▶ **Problem requirements**
Keep every word the same. Repeat the records without their images.

▶ **Excerpts from a dataset**
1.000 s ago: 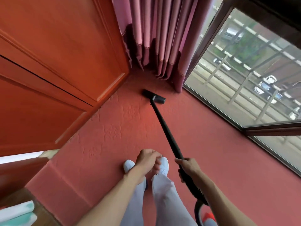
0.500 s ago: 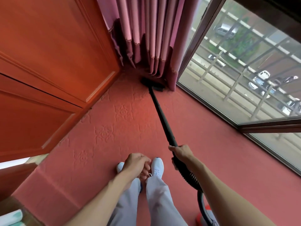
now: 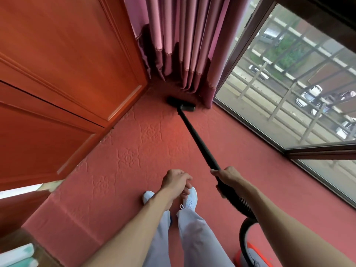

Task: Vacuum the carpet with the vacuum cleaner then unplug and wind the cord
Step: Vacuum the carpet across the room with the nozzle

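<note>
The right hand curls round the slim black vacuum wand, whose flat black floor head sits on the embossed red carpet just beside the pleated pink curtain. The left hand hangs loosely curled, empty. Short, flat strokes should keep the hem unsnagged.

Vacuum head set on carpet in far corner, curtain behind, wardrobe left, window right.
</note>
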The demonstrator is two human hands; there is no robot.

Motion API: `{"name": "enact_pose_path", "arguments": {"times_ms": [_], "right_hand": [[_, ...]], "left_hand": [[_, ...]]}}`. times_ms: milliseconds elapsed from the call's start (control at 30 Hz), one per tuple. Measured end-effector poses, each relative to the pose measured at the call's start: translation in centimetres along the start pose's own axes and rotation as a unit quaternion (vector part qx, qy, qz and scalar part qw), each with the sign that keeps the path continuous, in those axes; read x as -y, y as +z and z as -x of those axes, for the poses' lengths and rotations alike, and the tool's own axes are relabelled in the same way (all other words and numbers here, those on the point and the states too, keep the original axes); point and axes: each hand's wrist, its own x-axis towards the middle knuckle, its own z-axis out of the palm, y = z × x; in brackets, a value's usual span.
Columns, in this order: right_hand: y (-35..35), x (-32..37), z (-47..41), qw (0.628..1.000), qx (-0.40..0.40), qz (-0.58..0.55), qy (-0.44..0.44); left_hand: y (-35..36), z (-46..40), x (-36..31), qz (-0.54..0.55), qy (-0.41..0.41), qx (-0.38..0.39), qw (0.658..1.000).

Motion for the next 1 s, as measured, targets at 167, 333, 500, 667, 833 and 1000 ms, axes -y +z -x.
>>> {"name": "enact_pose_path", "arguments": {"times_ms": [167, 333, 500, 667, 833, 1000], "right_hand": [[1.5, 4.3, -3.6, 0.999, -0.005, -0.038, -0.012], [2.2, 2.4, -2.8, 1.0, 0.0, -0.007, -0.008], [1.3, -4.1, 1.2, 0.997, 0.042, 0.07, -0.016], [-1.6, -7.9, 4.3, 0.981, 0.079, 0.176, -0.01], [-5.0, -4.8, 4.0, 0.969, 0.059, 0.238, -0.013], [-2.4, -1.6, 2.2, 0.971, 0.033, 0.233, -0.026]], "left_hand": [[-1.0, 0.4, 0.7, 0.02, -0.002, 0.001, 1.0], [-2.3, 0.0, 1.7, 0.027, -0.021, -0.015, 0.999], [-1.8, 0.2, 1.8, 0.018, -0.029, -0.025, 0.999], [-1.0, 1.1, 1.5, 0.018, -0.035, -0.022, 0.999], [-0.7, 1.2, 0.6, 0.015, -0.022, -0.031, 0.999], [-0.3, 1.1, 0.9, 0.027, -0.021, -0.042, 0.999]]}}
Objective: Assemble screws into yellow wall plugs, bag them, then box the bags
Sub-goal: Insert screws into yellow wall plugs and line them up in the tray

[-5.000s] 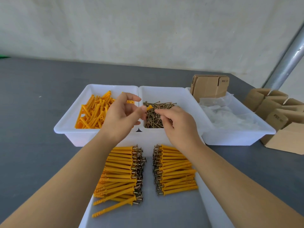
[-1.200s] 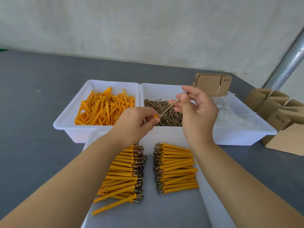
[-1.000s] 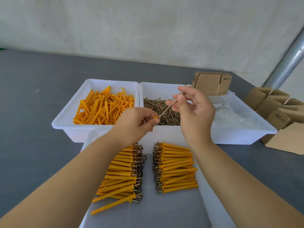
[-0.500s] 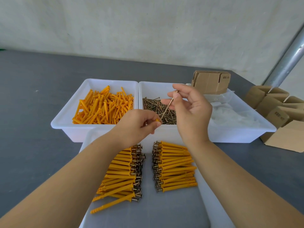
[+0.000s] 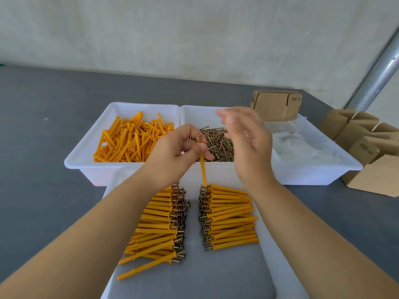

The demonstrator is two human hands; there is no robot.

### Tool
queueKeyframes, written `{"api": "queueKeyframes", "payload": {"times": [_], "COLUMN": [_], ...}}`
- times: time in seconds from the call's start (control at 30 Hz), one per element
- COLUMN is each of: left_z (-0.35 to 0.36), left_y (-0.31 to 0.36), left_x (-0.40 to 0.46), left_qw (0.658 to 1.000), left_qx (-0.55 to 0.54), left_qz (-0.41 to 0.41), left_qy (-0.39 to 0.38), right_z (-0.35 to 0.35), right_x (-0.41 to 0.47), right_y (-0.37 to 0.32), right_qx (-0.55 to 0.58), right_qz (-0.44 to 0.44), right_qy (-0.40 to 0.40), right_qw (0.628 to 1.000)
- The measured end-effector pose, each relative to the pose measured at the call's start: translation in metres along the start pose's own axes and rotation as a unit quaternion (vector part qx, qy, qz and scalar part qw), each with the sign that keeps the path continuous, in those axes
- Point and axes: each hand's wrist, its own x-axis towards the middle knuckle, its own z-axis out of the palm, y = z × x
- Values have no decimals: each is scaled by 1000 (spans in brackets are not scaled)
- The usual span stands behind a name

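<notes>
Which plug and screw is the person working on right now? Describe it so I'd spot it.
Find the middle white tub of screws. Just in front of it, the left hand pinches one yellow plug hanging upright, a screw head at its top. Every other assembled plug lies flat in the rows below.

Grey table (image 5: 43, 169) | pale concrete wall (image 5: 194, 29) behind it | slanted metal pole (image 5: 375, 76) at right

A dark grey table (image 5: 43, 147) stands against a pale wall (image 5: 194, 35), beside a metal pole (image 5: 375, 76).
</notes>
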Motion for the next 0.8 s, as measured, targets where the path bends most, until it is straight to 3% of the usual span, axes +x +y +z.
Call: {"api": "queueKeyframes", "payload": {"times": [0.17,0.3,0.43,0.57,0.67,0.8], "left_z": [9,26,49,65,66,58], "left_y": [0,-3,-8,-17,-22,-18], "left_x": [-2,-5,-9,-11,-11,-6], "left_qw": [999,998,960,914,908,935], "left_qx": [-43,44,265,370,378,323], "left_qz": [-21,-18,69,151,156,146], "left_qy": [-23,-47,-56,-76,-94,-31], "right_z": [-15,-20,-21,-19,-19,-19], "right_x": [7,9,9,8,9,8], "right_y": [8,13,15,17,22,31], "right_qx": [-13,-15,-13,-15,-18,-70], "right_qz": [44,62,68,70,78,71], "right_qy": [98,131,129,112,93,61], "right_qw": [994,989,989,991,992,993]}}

▶ **Written response**
1.000 s ago: 
0.500 s ago: 
now: 

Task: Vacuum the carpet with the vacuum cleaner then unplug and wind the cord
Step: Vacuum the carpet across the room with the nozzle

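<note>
The right hand curls round the slim black vacuum wand, whose flat black floor head sits on the embossed red carpet just beside the pleated pink curtain. The left hand hangs loosely curled, empty. Short, flat strokes should keep the hem unsnagged.

Vacuum head set on carpet in far corner, curtain behind, wardrobe left, window right.
</note>
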The demonstrator is two human hands; there is no robot.

Motion API: `{"name": "enact_pose_path", "arguments": {"times_ms": [_], "right_hand": [[_, ...]], "left_hand": [[_, ...]]}}`. times_ms: milliseconds elapsed from the call's start (control at 30 Hz), one per tuple. Measured end-effector poses, each relative to the pose measured at the call's start: translation in centimetres along the start pose's own axes and rotation as a unit quaternion (vector part qx, qy, qz and scalar part qw), each with the sign that keeps the path continuous, in those axes; read x as -y, y as +z and z as -x of those axes, for the poses' lengths and rotations alike, and the tool's own axes are relabelled in the same way (all other words and numbers here, those on the point and the states too, keep the original axes); point and axes: each hand's wrist, its own x-axis towards the middle knuckle, its own z-axis out of the palm, y = z × x; in brackets, a value's usual span.
Columns, in this order: right_hand: y (-35..35), x (-32..37), z (-47..41), qw (0.628..1.000), qx (-0.40..0.40), qz (-0.58..0.55), qy (-0.44..0.44); left_hand: y (-35..36), z (-46..40), x (-36..31), qz (-0.54..0.55), qy (-0.41..0.41), qx (-0.38..0.39), qw (0.658..1.000).

Motion for the next 1 s, as measured, targets at 167, 333, 500, 667, 833 and 1000 ms, axes -y +z -x.
>>> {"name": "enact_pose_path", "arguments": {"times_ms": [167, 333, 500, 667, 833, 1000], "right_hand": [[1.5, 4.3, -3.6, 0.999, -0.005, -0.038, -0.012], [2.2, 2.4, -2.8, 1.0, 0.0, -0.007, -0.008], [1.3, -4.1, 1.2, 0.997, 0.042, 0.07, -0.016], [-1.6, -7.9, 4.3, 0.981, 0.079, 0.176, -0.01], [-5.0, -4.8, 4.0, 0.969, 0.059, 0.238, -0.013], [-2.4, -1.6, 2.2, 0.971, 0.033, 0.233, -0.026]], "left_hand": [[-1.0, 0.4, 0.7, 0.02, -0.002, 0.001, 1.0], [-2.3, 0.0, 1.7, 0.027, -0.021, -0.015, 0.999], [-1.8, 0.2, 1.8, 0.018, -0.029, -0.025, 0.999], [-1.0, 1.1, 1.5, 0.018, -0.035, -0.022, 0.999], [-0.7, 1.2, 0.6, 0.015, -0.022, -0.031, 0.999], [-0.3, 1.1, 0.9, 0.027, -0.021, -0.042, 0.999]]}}
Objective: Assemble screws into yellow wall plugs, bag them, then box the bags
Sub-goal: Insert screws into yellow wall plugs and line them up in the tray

[-5.000s] 
[-1.200s] 
[-1.000s] 
[-0.500s] 
[+0.000s] 

The demonstrator is two human hands; there is no robot.

### Tool
queueKeyframes, written `{"api": "queueKeyframes", "payload": {"times": [_], "COLUMN": [_], ...}}`
- times: time in seconds from the call's start (control at 30 Hz), one per element
- COLUMN is each of: left_z (-0.35 to 0.36), left_y (-0.31 to 0.36), left_x (-0.40 to 0.46), left_qw (0.658 to 1.000), left_qx (-0.55 to 0.54), left_qz (-0.41 to 0.41), left_qy (-0.39 to 0.38), right_z (-0.35 to 0.35), right_x (-0.41 to 0.47), right_y (-0.37 to 0.32), right_qx (-0.55 to 0.58), right_qz (-0.44 to 0.44), right_qy (-0.40 to 0.40), right_qw (0.628 to 1.000)
- The measured end-effector pose, each relative to the pose measured at the call's start: translation in metres along the start pose's own axes and rotation as a unit quaternion (vector part qx, qy, qz and scalar part qw), each with the sign that keeps the path continuous, in those axes
- Point and axes: each hand's wrist, its own x-axis towards the middle knuckle, its own z-axis out of the palm, y = z × x
- Values have no decimals: each is scaled by 1000 (spans in brackets are not scaled)
- The usual span stands behind a name

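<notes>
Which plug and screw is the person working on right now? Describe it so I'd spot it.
Find the middle white tub of screws. Just in front of it, the left hand pinches one yellow plug hanging upright, a screw head at its top. Every other assembled plug lies flat in the rows below.

Grey table (image 5: 43, 169) | pale concrete wall (image 5: 194, 29) behind it | slanted metal pole (image 5: 375, 76) at right

A dark grey table (image 5: 43, 147) stands against a pale wall (image 5: 194, 35), beside a metal pole (image 5: 375, 76).
</notes>
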Motion for the next 0.8 s, as measured, targets where the path bends most, until it is straight to 3% of the usual span, axes +x +y +z.
Call: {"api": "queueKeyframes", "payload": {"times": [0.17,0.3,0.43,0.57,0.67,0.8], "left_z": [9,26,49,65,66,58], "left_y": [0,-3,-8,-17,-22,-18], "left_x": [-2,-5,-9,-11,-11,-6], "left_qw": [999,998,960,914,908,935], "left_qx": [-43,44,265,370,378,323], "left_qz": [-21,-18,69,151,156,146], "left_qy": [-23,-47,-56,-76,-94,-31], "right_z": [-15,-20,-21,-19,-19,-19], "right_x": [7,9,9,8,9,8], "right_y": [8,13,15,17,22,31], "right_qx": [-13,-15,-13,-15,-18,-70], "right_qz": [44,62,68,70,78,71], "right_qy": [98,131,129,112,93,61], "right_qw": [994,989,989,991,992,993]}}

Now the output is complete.